Archive for July 21, 2012

Book Club: the wrap up

July 21, 2012 8 comments

Time flows quickly and our first year of Book Club came to an end this month – yes, we’re all mothers and our years are school years, our every day lives are intertwined with children’s needs. We had a great reading year together and decided to go for another one and we’re currently selecting the books for our next reading year. During our last meeting, we took a little time to come back to the books we’d read and we had a little fun rating them, from one to five stars.

The top three books are:

The Kill by Emile Zola

Thanks Guy for pointing this novel to me, I suggested we read it and we all loved it. We hadn’t read a Zola for a while, French classics being teenage reading most of the time. That’s a benefit from blogging in English, foreign readers give me another look at French classics.

The Enchantment of Lily Dahl: A Novel by Siri Hustdvet

She’s a writer I intend to explore. The two novels by her I read were marvellous and this one is brilliant, the story engrossing and the style excellent. (PS: Does anyone know why sometimes publishers need to write “A novel” at the end of the book’s title?)

The Ripening Seed by Colette  That was a discovery for me, Colette isn’t a writer I’d read before. She’s got a wonderful style, rich with evocative images and with precise vocabulary. It’s not often that I need to look for words in the dictionary when I read in French.

The three ones we rated the lowest:

Remarkable Creatures by Tracy Chevalier

My post was entitled Remarkably Boring and that was the general feeling. I couldn’t finish it. Such a waste. The idea was good but ill-executed. We’re quite alone in our assessment of this novel as it got good reviews by other book bloggers. I don’t know why it didn’t work for us. No, it can’t be only the translator’s fault.

A Good Indian Wife: a Novel by Anne Cherian

We all found The Good Indian Wife agreeable to read but without real literary quality or depth of analysis.
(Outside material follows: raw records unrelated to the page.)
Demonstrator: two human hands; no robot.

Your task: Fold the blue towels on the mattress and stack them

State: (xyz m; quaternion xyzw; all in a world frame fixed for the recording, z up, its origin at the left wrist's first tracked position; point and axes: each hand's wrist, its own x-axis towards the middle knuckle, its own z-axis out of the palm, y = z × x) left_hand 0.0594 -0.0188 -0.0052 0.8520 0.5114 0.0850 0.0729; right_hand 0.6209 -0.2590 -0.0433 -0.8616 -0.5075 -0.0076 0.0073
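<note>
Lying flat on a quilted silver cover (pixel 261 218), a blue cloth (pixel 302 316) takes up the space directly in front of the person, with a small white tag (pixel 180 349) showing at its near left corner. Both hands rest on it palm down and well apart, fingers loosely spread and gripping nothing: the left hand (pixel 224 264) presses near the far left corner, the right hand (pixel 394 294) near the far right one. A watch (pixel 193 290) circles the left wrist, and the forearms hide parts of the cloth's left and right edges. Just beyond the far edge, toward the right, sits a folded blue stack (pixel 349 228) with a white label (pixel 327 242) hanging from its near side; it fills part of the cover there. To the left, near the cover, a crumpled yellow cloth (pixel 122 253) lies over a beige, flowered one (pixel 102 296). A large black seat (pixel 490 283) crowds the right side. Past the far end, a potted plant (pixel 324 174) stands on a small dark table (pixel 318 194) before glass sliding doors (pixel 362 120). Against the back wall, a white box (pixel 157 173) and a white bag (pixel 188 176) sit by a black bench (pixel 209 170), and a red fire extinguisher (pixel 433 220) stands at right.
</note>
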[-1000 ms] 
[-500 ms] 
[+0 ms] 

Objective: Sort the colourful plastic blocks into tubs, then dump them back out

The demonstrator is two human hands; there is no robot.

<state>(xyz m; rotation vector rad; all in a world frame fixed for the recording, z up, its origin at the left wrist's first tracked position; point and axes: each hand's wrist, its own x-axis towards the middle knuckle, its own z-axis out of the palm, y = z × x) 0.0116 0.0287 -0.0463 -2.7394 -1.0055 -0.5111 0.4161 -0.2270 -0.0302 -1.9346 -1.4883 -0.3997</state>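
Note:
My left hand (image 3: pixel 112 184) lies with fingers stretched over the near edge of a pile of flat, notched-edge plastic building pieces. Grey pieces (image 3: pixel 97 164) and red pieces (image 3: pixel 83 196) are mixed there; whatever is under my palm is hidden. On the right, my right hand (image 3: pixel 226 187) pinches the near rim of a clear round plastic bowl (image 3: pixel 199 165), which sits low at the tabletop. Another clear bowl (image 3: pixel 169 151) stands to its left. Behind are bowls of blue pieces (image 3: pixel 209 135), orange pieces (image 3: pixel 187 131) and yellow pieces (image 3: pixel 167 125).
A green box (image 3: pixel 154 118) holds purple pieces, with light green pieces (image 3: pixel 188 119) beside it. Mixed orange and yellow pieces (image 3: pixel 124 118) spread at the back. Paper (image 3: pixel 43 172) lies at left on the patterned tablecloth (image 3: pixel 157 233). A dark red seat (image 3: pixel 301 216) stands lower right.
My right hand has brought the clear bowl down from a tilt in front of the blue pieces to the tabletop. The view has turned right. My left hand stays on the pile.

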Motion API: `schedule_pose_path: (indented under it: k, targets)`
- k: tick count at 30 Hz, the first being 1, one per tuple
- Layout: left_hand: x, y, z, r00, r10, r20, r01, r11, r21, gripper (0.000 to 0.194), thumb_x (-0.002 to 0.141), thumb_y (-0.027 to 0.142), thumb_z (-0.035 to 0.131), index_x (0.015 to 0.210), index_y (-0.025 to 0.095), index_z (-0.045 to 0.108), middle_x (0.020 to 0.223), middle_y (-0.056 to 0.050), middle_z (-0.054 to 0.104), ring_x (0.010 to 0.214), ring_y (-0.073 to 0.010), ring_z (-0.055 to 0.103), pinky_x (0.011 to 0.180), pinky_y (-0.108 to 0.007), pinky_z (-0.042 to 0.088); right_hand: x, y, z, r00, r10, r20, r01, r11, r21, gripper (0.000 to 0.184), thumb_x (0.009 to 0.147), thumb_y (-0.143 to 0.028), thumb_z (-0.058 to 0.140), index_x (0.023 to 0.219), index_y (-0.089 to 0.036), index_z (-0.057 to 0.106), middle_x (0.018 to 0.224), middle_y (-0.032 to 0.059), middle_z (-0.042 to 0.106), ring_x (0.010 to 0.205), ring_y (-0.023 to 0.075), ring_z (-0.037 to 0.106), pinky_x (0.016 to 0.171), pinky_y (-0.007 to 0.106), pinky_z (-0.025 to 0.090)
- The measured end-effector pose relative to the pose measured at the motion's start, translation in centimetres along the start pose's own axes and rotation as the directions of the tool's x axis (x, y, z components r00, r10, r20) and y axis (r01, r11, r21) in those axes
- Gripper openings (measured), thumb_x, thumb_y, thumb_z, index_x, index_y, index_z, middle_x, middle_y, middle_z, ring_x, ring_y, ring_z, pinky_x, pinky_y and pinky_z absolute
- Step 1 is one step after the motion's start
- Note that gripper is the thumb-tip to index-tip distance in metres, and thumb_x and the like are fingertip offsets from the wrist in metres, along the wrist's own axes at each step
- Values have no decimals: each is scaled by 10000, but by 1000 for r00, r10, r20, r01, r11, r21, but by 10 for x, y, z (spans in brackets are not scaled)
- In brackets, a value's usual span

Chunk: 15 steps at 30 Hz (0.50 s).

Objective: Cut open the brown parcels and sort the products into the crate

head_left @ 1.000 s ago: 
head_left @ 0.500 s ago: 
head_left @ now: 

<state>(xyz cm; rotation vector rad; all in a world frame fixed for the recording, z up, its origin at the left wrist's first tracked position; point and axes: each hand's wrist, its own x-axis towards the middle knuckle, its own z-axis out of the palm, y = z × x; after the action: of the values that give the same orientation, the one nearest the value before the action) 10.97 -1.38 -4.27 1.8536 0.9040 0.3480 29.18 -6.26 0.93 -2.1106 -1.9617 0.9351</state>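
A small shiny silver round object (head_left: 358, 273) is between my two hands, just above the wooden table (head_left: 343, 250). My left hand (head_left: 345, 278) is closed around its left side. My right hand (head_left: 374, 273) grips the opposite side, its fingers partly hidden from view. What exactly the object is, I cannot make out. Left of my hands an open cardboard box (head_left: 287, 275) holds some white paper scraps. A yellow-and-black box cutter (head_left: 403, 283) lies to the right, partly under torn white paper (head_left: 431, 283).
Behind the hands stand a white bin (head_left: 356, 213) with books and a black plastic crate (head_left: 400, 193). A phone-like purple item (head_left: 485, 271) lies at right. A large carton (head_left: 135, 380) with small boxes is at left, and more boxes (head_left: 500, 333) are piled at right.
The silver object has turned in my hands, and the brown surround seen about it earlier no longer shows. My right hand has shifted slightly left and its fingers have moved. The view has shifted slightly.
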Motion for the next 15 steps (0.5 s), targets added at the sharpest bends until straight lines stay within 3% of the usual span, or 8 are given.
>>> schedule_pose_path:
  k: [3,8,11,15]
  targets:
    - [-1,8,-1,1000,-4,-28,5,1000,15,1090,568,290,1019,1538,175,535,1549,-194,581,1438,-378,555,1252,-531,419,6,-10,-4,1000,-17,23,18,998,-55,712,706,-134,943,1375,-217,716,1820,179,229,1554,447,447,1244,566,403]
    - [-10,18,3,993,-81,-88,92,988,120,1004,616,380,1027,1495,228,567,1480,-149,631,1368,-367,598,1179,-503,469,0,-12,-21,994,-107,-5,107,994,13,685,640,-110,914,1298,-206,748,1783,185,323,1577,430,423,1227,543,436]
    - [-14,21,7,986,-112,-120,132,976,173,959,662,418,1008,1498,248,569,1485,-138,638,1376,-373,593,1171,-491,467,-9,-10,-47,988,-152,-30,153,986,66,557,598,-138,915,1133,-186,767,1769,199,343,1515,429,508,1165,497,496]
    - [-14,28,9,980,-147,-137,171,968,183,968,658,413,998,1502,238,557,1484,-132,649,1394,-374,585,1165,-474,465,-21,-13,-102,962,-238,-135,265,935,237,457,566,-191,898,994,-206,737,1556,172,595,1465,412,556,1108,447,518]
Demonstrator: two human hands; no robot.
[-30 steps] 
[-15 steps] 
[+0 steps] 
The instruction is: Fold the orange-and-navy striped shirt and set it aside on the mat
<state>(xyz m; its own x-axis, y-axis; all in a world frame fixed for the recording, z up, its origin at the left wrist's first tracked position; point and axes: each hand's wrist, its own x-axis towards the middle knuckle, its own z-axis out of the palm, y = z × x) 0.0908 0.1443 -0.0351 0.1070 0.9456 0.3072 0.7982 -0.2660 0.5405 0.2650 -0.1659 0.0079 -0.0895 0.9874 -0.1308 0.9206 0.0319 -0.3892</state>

The part set in India was interesting but the one in America wasn’t as good. Quickly read, quickly forgotten.

Norwegian Wood by Haruki Murakami

We also all remained cold reading Norwegian Wood; we had the same feeling about the character, aloof, grey, boring and the novel lacking psychological insight and depth.

As far as the other books are concerned, we enjoyed them we don’t have the same opinion. As a reminder, they were:

The Curious Case of Benjamin Button by Francis Scott Fitzgerald

I thought this one very good and I want to read more by Fitzgerald whom I had unjustly classified in a “light writer” box. And that was really unfair.

P.O. Box Love. A Novel Of Letters by Paola Calvetti

It’s lovely but it’s not the literary breakthrough of the century. It’s nice to read for entertainment and for her take on architecture. By the way, why “a novel of letter”? Is epistolary too highbrow??

Gros Câlin by Romain Gary

I’m more than partial to this writer, so I even wonder if my opinion is worth listening. It’s a bitter-sweet tale full of dark humour and thoughtful analysis of loneliness in big cities.

The Prime of Miss Jean Brodie by Muriel Spark

Not good: when we listed the books we’d read, we forgot this one. The kiss of death for a novel. However, it’s a good book, there’s no questioning its interest and its literary qualities.

Exit Ghost by Philip Roth

I’m the one who enjoyed it most. There’s something going on between Philip Roth and me; I’m fond of his style and his vision of life and his analysis of society.

I hope you enjoyed following our first Book Club year through my billets. I’ll let you know soon about next year’s list and you’re welcome aboard to read some along with us.